Contents

Summary: ZeRO: Memory Optimizations Toward Training Trillion Parameter Models

Paper

Note: Also read distrubuted_training_strategy if you are interested in this topic.

  • It introduces ZeRO (Zero Redundancy Optimizer), a method to optimize memory usage for extremely large-scale NN training (potentially up to trillions of parameters).

  • ZeRO-DP splits the optimizer states, gradients, and parameters across different devices, thereby reducing redundant memory usage and enabling larger batch sizes and faster training throughput.

  • It also proposes ZeRO-R to handle activation memory, temporary buffers, and memory fragmentation, aiming to further reduce memory footprints while retaining efficient computation.

  • Unlike traditional DP or TP (tensor parallel) (which either replicate the model on all devices or split layers vertically), ZeRO partitions the model’s states and only re-materializes them when needed.

  • ZeRO’s approach retains the simplicity and low communication overhead of DP while drastically reducing memory overhead—something not achieved by prior TP or pipeline-parallel (PP) techniques.

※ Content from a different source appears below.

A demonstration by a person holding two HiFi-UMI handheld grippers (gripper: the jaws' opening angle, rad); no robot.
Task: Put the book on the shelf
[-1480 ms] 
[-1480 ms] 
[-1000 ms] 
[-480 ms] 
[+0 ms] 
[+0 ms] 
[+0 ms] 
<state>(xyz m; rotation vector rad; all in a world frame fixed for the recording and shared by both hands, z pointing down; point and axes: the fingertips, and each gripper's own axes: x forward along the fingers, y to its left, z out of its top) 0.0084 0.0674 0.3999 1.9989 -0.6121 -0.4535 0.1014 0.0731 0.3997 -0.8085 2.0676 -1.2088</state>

  • It demonstrates analytically and experimentally that ZeRO could feasibly train a trillion-parameter model by leveraging enough GPUs and employing its partitioning strategy.

  • ZeRO does not require complicated model refactoring, whereas prior solutions, such as Megatron-LM or G-Pipe, often need significant changes to the model architecture or training loop.

  • The authors trained GPT-2–style transformer models ranging from 1.5B parameters up to 170B parameters on hundreds of V100 GPUs.

  • They compared ZeRO against baseline DP (PyTorch DDP) and a SOTA TP system (Megatron-LM) to show throughput (TFLOPS) improvements and memory savings.

  • Experiments scaling a 60B model from 64 to 400 GPUs demonstrated “super-linear” speedups when increasing the DP degree, due to higher permissible batch sizes per GPU.

  • Detailed measurements of GPU memory usage were provided, showing how partitioning optimizer states, gradients, and parameters significantly reduces per-GPU requirements.

  • The authors trained a 17B-parameter language model (Turing-NLG) that achieved a new SOTA (Webtext-103 perplexity of 10.21), illustrating real-world applicability.

  • Although ZeRO can fit a trillion-parameter model in terms of memory, training it end-to-end would still take an impractically long time on today’s (2020) hardware (potentially months or more).

  • While it claims only a 1.5× communication overhead relative to standard DP using stage 3, that cost can be non-trivial in scenarios with limited interconnect bandwidth.

  • Properly tuning activation checkpoint partitioning (e.g., deciding when to offload to CPU) may require domain-specific heuristics and can introduce additional overhead if not carefully managed.

  • Achieving the advertised efficiency sometimes requires many GPUs with specific high-bandwidth interconnects (e.g., NVSwitch within a node, high-speed inter-node links).

  • Although transformers are a dominant architecture, the paper does not deeply explore how ZeRO might handle other model types with different memory patterns.

  • Investigate more strategies for dynamically offloading activations and model states, taking into account heterogeneous memory tiers (e.g., GPU HBM, CPU DRAM, NVMe).

  • Develop a system that automatically selects the best partitioning schedule or CPU-offload policy based on real-time memory usage, communication bandwidth, and arithmetic intensity.

  • Extend ZeRO’s partitioning approach and memory optimizations to convolution-based architectures, graph NNs, and emerging large-scale models.

  • As compute clusters grow, explore how ZeRO’s techniques scale in exascale HPC environments with tens of thousands of GPUs, potentially refining communication collectives.

  • Adapt ZeRO for downstream tasks that require partial model updates or parameter-efficient methods (e.g., LoRA, adapters), ensuring that memory is minimized for both pre-training and fine-tuning stages.

  • GPU HBM (High-Bandwidth Memory): A type of high-speed, on-package memory used by modern GPUs, providing very high bandwidth and low power consumption compared to traditional GDDR memory.
  • NVMe (Non-Volatile Memory Express): A high-performance storage interface protocol for solid-state drives, designed to reduce latency and improve input/output (I/O) operations
  • NVSwitch: A fully-connected, high-speed switch architecture by NVIDIA that allows GPUs in the same server (e.g., DGX-2) to communicate at very high bandwidth and low latency.
  • Infiniband EDR (Enhanced Data Rate): A network interconnect technology providing high bandwidth and low latency, often used for HPC clusters and GPU communication across nodes.
  • Intra-Node vs. Inter-Node: Intra-node refers to devices (e.g., GPUs) within the same physical machine; inter-node refers to devices across different physical machines in a cluster.
  • DGX-2: An NVIDIA system that packs up to 16 V100 or A100 GPUs with NVSwitch for high-bandwidth, all-to-all GPU communication.